**DIRECTIONS:** Where a line in the records below includes "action", pull that line out.

**INFORMATION:**
*** Block opens ***
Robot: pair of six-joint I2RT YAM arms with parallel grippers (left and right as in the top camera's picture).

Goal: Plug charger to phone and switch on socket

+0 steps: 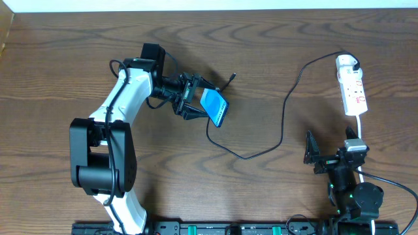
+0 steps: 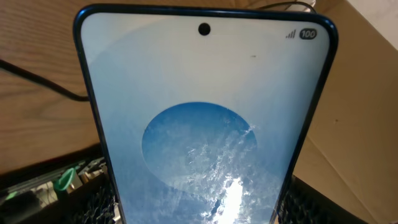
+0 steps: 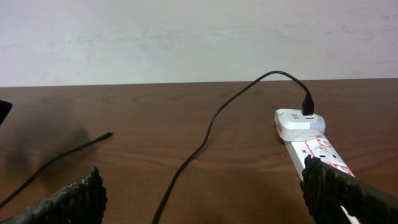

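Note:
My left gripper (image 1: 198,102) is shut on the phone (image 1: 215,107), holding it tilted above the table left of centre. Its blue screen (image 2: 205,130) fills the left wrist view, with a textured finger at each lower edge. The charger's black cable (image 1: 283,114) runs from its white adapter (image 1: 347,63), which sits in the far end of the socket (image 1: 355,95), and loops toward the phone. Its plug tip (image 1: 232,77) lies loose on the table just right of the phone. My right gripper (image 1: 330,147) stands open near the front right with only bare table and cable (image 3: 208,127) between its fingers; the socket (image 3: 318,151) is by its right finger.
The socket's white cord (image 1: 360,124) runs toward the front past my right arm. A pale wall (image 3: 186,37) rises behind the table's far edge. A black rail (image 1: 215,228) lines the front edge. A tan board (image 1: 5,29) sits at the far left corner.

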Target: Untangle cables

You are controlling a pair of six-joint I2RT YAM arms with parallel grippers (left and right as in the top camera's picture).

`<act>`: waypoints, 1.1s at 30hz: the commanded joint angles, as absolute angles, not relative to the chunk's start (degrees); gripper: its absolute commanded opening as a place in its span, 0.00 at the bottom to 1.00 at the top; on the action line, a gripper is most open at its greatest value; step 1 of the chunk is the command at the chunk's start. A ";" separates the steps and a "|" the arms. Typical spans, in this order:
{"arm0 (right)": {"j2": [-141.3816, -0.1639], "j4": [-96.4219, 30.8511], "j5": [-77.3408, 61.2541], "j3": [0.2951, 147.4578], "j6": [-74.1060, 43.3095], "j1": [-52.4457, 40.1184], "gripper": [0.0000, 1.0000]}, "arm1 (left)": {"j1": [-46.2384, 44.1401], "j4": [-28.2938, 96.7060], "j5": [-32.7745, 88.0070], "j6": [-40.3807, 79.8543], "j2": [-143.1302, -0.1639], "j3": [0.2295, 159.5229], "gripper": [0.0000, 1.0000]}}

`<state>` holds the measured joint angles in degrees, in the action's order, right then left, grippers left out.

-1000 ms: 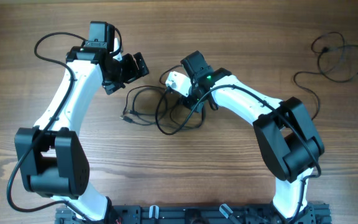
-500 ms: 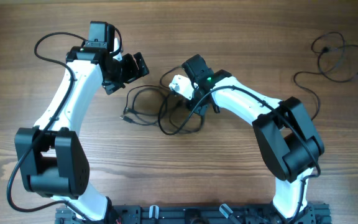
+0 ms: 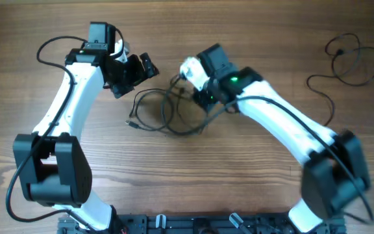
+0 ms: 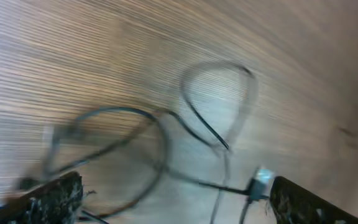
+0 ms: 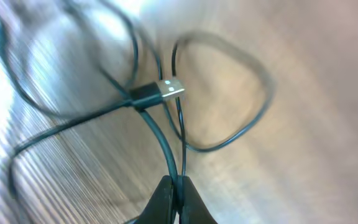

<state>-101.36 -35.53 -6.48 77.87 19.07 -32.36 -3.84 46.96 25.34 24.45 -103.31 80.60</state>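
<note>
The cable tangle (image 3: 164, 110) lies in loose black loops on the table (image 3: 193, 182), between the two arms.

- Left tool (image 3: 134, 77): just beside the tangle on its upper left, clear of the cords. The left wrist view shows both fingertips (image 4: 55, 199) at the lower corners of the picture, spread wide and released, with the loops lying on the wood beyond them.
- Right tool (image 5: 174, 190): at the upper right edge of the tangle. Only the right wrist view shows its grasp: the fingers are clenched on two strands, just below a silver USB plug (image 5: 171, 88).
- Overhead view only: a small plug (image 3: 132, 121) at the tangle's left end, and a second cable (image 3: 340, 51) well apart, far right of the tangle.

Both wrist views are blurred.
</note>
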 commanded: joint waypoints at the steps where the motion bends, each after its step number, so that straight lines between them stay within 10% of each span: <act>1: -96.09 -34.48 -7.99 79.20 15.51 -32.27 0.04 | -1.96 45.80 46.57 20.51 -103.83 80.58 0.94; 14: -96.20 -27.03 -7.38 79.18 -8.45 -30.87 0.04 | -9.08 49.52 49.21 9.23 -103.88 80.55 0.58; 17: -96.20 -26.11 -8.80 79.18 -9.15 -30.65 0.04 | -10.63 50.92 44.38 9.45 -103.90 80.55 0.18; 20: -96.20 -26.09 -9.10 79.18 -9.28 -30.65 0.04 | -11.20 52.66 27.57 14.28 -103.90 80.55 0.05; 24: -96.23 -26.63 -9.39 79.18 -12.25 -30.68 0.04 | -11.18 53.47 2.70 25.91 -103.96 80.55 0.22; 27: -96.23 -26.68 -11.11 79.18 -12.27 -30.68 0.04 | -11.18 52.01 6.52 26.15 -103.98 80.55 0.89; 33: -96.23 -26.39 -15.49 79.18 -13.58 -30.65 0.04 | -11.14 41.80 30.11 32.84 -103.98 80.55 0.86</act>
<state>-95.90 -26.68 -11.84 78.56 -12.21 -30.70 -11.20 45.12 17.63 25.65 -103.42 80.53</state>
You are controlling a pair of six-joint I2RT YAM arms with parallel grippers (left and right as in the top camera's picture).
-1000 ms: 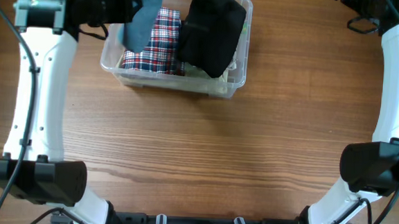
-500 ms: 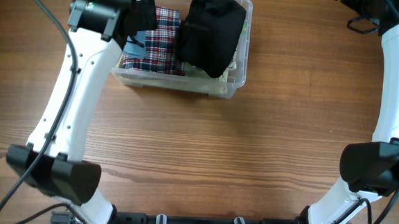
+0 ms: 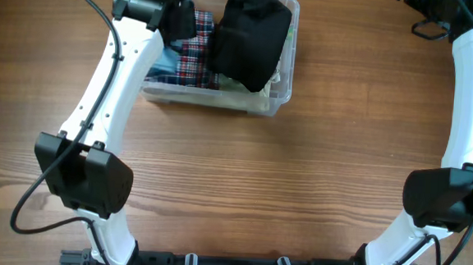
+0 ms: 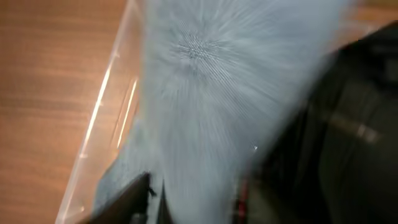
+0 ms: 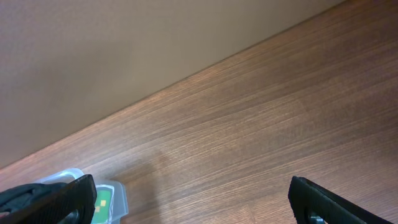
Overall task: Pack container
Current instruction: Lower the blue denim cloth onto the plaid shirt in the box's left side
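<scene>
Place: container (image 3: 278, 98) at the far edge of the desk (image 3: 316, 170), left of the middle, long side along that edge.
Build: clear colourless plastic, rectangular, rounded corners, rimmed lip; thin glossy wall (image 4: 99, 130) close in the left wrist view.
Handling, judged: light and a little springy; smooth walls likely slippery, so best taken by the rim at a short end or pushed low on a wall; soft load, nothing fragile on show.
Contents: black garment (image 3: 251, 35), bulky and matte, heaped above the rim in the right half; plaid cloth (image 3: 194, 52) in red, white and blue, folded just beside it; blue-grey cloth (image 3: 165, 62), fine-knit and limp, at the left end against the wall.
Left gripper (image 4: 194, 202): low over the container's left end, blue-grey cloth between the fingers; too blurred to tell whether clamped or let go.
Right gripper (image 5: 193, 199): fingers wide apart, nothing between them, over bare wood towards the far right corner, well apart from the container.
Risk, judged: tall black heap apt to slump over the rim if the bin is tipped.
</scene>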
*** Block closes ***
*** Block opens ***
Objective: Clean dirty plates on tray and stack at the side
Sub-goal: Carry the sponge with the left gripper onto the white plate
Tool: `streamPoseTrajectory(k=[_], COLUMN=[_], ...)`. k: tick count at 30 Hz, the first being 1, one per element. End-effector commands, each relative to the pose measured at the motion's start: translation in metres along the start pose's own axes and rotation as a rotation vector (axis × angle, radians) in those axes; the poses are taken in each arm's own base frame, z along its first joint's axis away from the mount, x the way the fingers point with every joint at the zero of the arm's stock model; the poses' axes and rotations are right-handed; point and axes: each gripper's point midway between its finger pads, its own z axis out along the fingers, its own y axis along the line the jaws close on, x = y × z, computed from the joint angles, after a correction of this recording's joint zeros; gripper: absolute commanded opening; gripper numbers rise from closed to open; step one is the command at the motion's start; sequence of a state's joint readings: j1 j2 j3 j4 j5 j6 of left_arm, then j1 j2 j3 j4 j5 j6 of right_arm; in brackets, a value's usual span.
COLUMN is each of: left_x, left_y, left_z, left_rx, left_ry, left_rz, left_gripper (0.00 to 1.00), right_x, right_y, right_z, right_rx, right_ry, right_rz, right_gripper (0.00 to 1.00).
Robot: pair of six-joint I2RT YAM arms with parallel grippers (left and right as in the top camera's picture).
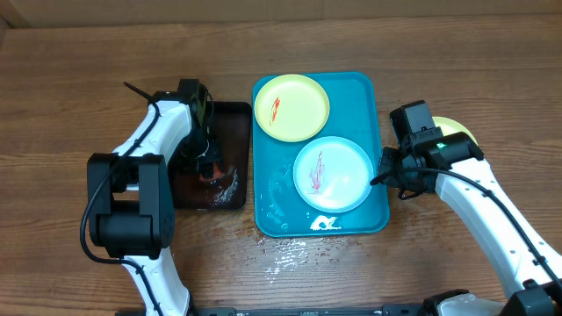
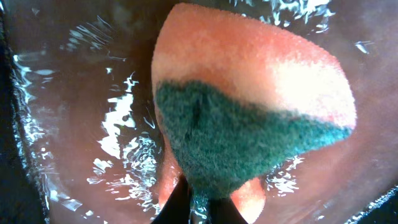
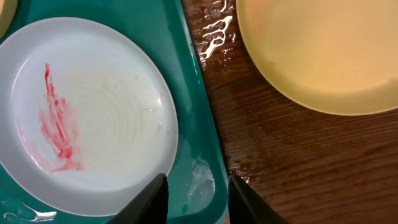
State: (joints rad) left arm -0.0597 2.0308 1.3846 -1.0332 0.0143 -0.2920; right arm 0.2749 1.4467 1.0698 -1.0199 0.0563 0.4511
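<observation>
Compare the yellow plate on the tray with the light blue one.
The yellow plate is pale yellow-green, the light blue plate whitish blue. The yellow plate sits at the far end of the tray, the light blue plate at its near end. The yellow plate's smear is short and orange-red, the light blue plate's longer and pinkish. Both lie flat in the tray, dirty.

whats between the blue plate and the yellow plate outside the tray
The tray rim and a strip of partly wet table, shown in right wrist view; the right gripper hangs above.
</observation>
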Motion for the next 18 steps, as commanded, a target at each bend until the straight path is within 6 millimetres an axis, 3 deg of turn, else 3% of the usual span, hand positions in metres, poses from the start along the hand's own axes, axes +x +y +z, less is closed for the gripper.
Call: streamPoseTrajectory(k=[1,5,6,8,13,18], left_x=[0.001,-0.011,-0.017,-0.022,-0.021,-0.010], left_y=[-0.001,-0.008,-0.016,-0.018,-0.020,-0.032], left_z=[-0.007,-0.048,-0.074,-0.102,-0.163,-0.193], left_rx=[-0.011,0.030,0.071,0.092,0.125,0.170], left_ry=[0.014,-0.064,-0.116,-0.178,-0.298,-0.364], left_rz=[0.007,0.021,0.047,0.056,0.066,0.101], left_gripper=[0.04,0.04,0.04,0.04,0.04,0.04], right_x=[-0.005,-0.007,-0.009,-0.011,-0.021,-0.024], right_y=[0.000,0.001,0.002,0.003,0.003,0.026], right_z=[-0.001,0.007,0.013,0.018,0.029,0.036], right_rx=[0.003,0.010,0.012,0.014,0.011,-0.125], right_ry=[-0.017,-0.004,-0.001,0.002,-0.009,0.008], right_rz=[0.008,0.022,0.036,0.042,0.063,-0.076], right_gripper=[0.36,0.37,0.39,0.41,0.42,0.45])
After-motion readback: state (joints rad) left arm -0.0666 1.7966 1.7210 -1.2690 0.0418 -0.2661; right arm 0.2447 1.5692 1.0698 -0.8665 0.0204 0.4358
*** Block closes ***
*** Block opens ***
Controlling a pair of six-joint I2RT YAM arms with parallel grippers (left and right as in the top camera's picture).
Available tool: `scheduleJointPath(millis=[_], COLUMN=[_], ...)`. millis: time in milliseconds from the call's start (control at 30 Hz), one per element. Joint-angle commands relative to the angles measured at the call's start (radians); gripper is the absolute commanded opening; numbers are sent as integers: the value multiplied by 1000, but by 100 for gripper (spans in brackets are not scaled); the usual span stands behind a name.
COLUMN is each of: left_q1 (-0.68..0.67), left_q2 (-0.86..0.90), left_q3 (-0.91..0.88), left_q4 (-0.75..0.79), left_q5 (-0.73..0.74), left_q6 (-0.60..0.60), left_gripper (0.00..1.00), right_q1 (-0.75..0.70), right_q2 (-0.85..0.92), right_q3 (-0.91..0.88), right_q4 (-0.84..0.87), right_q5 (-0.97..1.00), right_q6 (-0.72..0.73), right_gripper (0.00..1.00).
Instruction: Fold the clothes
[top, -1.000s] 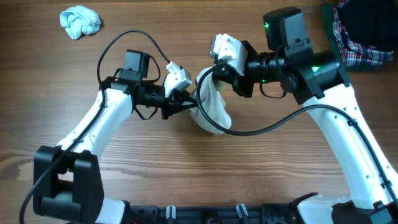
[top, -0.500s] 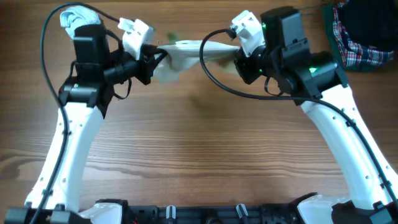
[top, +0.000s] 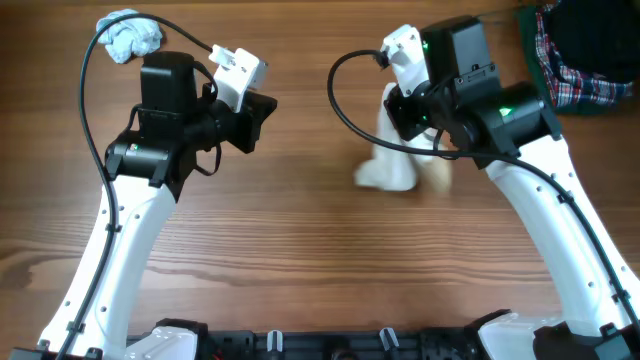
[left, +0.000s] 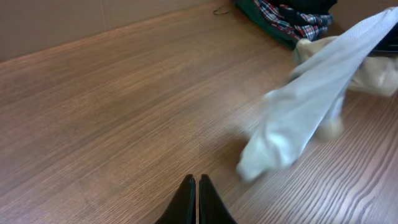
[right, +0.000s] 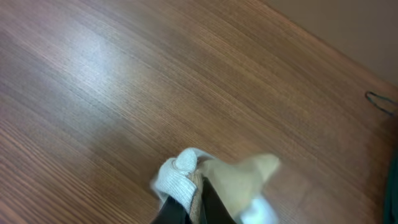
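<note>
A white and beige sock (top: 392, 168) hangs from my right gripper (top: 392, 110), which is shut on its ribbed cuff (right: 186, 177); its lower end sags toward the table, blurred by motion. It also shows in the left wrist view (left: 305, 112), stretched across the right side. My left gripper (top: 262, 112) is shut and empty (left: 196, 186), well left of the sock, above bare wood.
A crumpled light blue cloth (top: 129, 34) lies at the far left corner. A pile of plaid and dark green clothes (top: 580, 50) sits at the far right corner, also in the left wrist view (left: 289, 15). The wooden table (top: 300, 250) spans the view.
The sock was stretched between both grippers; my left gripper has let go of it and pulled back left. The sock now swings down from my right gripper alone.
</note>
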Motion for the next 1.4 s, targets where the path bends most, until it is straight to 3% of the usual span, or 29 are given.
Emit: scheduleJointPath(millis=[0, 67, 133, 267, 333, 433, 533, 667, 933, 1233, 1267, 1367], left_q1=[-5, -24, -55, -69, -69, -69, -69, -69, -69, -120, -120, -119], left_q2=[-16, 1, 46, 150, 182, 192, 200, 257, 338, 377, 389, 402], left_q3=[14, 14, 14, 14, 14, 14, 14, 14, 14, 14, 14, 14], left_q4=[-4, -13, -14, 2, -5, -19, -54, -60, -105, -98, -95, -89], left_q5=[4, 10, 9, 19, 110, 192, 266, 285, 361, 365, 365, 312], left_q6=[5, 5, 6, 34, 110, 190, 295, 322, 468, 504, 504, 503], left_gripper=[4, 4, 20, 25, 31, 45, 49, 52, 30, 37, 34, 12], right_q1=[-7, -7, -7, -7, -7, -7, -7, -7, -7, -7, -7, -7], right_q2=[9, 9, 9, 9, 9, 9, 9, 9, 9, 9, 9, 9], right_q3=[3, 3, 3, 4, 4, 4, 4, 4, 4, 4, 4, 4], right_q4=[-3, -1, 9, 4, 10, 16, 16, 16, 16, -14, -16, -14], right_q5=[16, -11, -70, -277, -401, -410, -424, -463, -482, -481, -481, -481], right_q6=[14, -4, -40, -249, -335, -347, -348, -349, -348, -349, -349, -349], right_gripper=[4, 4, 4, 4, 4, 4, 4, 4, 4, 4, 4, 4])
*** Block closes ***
**OUTPUT OF THE TASK:**
`<act>`: waypoints, 1.1s at 30hz: the commanded joint angles, as absolute angles, not relative to the chunk's start (degrees); gripper: its absolute commanded opening as a place in its span, 0.00 at the bottom to 1.00 at the top; on the action line, a gripper is most open at its greatest value; step 1 of the chunk is the command at the chunk's start. A ";" separates the steps and a "|" the arms. Typical spans, in this order:
`<state>` holds the measured joint angles in degrees, in the action's order, right then left, grippers left out.

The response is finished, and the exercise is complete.